The design and superior manufacturing quality of the Alfa makes it the new standard in dog training starter pistols. Features a Z-MAC zinc-aluminum frame finished in rust resistant nickel. High strength heat-treated steel parts promise trouble free usage. The Alfa 22 revolver is rugged and reliable with bright orange grips made of high impact polymer. The orange cap on the barrel is a reminder that the revolver is not a firearm. The six shot swing out cylinder allows easy loading and unloading. A lanyard ring is included for security. Comes complete with a carrying case and cylinder cleaning brush.

Shoots best with .22 cal "smokeless" blank ammunition (see links below). Tip: Go with the long blanks as the short blanks are not as loud and nail gun loads may jam in this pistol.


----------



## Guest (Dec 17, 2005)

Ammo for it is way too expensive (not that it's not priced properly, just that it seems like the cost to operate it is way to high) compared to traditional power loads... But it says you shouldn't use the nail gun power loads. And the ones advertised with the pistol are $6.99 per HUNDRED. That's $70/case... I pay $25 for a case of 1000 loads.

Don't know that I'd want to start paying 3x for blanks... Does look like a nice gun though?

-Kristie


----------



## B. A. (Feb 4, 2005)

kristie said:


> Ammo for it is way too expensive (not that it's not priced properly, just that it seems like the cost to operate it is way to high) compared to traditional power loads... But it says you shouldn't use the nail gun power loads. And the ones advertised with the pistol are $6.99 per HUNDRED. That's $70/case... I pay $25 for a case of 1000 loads.
> 
> Don't know that I'd want to start paying 3x for blanks... Does look like a nice gun though?
> 
> -Kristie


I noticed that, and wonder if there is really a problem with power loads. Jerry would probably know....by the way, where do you buy 1000 loads for $25 ?


----------



## Guest (Dec 18, 2005)

Bob A. said:


> I noticed that, and wonder if there is really a problem with power loads. Jerry would probably know....by the way, where do you buy 1000 loads for $25 ?

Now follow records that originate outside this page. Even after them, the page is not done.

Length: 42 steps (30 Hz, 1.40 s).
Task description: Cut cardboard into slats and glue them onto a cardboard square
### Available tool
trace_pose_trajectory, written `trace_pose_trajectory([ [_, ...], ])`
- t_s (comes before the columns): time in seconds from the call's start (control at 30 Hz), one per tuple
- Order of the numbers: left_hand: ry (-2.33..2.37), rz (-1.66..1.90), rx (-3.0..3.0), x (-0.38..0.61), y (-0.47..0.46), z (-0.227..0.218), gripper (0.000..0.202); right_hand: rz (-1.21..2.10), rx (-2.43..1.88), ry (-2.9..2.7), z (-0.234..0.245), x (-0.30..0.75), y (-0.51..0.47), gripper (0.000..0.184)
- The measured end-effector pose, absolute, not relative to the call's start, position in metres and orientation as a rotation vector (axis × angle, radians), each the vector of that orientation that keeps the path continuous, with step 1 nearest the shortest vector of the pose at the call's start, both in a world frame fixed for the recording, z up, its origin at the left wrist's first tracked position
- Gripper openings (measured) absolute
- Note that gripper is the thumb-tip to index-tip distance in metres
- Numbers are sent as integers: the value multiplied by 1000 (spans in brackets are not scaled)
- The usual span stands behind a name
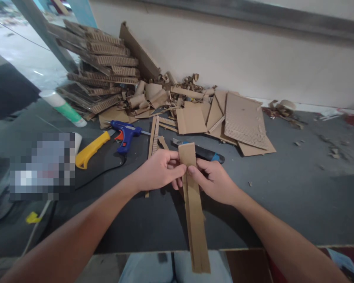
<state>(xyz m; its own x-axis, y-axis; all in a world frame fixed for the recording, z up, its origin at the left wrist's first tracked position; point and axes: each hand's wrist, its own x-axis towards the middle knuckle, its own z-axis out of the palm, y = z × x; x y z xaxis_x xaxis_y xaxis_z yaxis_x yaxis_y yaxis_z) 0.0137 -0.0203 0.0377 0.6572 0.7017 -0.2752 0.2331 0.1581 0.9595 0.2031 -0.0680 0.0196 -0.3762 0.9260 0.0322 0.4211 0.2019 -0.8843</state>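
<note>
Between my two hands is a long, narrow cardboard strip (196, 212), creased lengthwise, its lower end hanging past the table's front edge. My left hand (162, 169) pinches its left side near the top, thumb on the face and fingers behind. From the right, my right hand (214, 179) grips the same strip, its thumb tip close to the left one. Just beyond the strip lies a black and blue utility knife (211, 154), partly covered by it. Thin corrugated strips (155, 135) lie near my left fingers.
A blue glue gun (126, 133), a yellow-handled tool (93, 149) and a white-green tube (63, 108) lie to the left, with a black cable (103, 173) running across the table. Cardboard stacks (106, 59), scraps (153, 94) and flat sheets (244, 118) line the wall.
</note>
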Motion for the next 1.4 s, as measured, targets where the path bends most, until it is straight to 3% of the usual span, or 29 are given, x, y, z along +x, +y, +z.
trace_pose_trajectory([
  [1.4,947,443,1506,15,-25,35,10,864,-1400,-1885,11,202,-67,34],
])
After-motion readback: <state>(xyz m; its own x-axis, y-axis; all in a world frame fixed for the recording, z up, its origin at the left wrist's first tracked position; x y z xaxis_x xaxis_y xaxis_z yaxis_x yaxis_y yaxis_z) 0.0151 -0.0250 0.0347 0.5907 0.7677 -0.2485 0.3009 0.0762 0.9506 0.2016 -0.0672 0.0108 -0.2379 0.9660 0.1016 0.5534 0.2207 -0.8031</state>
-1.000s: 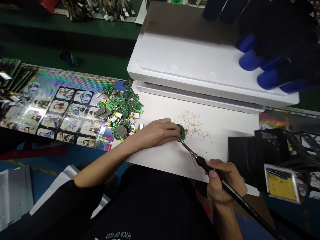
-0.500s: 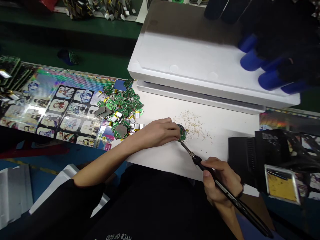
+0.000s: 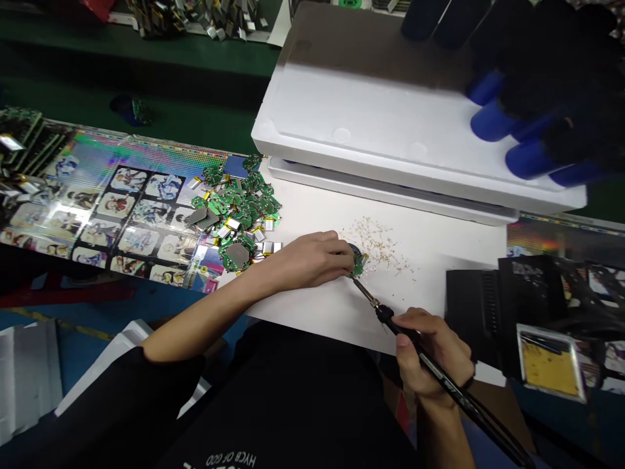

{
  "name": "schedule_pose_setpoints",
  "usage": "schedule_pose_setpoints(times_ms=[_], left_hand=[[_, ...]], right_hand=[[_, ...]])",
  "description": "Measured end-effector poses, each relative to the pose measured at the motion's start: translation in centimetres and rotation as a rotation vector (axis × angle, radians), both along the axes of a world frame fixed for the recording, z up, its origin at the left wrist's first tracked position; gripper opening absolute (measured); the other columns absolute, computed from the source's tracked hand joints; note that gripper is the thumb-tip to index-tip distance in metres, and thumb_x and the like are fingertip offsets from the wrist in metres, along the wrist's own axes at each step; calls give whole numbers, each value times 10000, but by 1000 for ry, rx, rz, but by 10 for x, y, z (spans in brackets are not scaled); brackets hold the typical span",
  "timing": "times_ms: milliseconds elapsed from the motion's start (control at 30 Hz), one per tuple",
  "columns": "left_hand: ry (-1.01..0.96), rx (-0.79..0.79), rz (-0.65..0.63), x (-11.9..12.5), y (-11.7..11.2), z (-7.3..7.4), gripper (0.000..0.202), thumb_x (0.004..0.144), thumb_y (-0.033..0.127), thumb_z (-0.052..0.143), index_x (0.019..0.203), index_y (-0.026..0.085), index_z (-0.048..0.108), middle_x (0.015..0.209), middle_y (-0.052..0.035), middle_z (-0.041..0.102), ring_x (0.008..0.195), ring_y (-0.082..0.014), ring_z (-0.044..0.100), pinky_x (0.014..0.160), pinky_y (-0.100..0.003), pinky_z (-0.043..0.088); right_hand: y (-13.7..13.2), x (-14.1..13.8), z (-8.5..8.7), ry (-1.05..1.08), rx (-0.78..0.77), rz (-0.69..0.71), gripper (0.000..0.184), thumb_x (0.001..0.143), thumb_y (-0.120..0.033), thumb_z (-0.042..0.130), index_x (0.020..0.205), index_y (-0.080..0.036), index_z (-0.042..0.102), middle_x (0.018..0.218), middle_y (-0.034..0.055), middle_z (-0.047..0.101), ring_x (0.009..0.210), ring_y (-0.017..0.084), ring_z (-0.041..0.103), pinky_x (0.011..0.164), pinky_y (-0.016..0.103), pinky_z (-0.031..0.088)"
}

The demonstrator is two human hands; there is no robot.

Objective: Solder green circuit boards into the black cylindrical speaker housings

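Board (image 3: pixel 360 266): on white tabletop (image 3: pixel 420 241), at fingertips of left hand (image 3: pixel 325 259). Count: one in hand. Handling, as judged: light, thin, stiff; fragile at small soldered parts; probably hot close to iron. Best hold: by rim, away from tip.

Left grip: closed on board at left edge, fingertips partly hidden. Right hand (image 3: pixel 434 355): closed around handle of one iron (image 3: pixel 385 314), pencil-fashion. Tip at near edge of board; actual contact too small to confirm.

Just beyond board: pale bits (image 3: pixel 381 244), loosely scattered, too many to count. To left: one heap of green boards (image 3: pixel 249 205), overlapping, no sure count; silver cells (image 3: pixel 269 224) among them, likewise uncounted.

Further out: two foam trays (image 3: pixel 361 117), stacked; at least five blue cylinders (image 3: pixel 493 122) at right end of upper one. Far right: one sponge tray (image 3: pixel 551 368), near black box (image 3: pixel 469 303).
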State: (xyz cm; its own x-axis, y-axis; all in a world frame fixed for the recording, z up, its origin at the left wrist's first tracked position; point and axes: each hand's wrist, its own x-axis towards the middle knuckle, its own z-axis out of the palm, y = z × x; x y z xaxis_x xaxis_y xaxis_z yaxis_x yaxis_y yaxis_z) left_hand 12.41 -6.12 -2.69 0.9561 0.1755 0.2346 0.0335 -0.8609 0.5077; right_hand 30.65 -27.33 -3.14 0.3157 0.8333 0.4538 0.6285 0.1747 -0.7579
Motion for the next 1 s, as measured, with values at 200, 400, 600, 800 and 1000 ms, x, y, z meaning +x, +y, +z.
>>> schedule_pose_setpoints(times_ms=[200,400,600,800,1000], left_hand=[[14,5,-19,0,1,0,261,1119,257,501,1040,177,737,1096,-101,748,943,-214,635,861,-332,510],[13,-18,-10,0,1,1,264,1120,243,492,1035,190,736,1091,-98,751,942,-211,635,845,-327,498],[36,-14,-9,1,0,2,269,1123,248,486,1034,183,732,1088,-89,759,922,-210,616,846,-329,496],[69,-16,-8,1,0,5,281,1128,252,474,1036,172,727,1112,-91,762,949,-218,615,862,-328,492],[47,-59,6,-1,0,-1,241,1115,243,499,1059,174,722,1108,-101,756,981,-229,627,917,-362,507]], right_hand=[[-15,6,-13,71,53,-118,103,879,-254,714,958,-215,766,754,18,741,672,214,742,551,319,581],[-6,15,-19,283,217,-345,143,819,-347,748,829,-206,730,659,-2,649,528,182,621,485,345,537],[4,19,-22,368,206,-474,168,779,-346,755,804,-187,707,678,-9,649,469,138,569,382,264,433],[0,20,-29,408,182,-440,214,813,-356,799,887,-168,731,728,-6,664,484,119,588,367,218,424],[3,22,-34,452,63,-442,287,863,-408,805,998,-175,707,732,-18,655,494,112,588,418,217,417]])
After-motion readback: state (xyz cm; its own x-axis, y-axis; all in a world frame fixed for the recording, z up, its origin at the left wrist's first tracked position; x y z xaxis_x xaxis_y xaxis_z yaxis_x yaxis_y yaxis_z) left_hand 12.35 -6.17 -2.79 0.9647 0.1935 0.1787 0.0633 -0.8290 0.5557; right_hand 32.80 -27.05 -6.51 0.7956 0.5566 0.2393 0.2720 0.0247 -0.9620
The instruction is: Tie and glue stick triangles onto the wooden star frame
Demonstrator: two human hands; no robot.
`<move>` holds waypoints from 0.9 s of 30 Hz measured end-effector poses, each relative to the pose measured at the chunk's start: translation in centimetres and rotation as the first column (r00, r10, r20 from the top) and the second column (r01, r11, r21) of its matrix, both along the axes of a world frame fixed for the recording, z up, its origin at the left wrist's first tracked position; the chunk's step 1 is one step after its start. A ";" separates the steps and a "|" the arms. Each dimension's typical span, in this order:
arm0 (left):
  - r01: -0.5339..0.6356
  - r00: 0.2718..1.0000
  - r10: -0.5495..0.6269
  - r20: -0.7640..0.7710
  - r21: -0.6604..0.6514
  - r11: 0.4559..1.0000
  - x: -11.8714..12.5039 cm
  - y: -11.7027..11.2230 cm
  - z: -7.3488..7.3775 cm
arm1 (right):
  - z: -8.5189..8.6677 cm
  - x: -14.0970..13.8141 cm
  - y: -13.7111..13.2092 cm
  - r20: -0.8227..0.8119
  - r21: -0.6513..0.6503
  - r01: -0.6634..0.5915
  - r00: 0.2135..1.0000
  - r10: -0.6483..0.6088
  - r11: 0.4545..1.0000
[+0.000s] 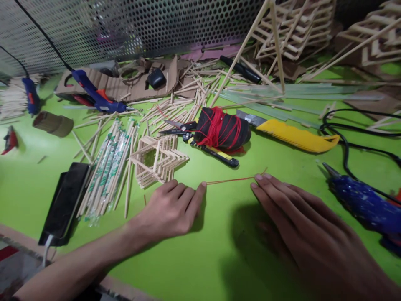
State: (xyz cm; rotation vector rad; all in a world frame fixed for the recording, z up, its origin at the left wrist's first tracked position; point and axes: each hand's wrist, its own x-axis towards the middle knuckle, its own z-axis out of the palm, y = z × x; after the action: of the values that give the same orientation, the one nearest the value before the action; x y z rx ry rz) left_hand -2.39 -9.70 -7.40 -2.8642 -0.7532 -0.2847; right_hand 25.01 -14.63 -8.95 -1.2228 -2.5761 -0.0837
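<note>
Thread: one thin reddish length, drawn out straight between two hands above the green table.
Left hand: one, fingers curled, pinching one end of the thread at the thumb-side tips.
Right hand: one, fingers long and held close together, pinching the other end; a short tail pokes out past the tips.
Spool: one black cylinder, wound with red thread, lying on its side beyond the hands.
Knives: two; a large yellow cutter right of the spool, a small yellow-and-black one just in front of it.
Snips: one pair, at the spool's left end.
Stick star: one layered frame, near the left hand.
Wrapped sticks: several, too overlapped to count.
Phone: one, with one white cable.
Glue guns: three blue ones; two at left, one at right.
Cardboard tube: one, at left.
</note>
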 end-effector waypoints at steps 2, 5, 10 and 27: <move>-0.003 1.000 0.003 0.000 0.007 1.000 -0.1 0.0 0.1 | -0.1 -0.1 0.1 -0.011 0.003 -0.012 1.000 0.012 1.000; -0.011 1.000 0.011 -0.015 0.016 1.000 -0.2 -0.1 0.2 | -0.2 -0.1 0.2 -0.020 -0.001 -0.015 1.000 0.015 1.000; -0.020 0.999 0.022 -0.044 0.035 0.999 -0.1 -0.2 0.3 | -0.1 -0.5 0.1 -0.002 -0.001 0.019 1.000 -0.019 1.000; -0.096 0.995 0.097 0.008 -0.079 0.992 -1.0 0.5 1.0 | 0.1 -1.9 0.5 0.120 -0.005 0.095 0.988 -0.093 0.995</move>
State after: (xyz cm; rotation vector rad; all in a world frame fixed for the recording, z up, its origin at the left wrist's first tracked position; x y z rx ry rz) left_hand -3.42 -9.23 -6.37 -2.8895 -0.9215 -0.2645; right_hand 23.15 -14.11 -8.86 -1.3829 -2.6215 -0.1684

http://www.georgia-arms.com/primers.htm

This place is literally 4 miles down the road from my house. So I don't have to ship them!! It's great...

-Kristie


----------



## lablover (Dec 17, 2003)

The pistol is $169. :roll: 

A bit high I think. :wink:


----------



## Patti Maye (Jan 6, 2005)

The NEF's are 9 shot, nice not having to reload as often.


----------



## Guest (Dec 27, 2005)

Y'all can ignore my posts here about power loads... I buy PRIMERS for $25/1000.... Power loads, if we buy in bulk (not often), we buy here: http://capitolmaterialsinc.com/ which is a place near downtown atlanta. We used to get them around $3.00-$3.25 per 100.

Sorry for the confusion. I have one NEF that takes the power loads and two of Jerry's that take primers. Had a little meltdown, sorry!

-Kristie


----------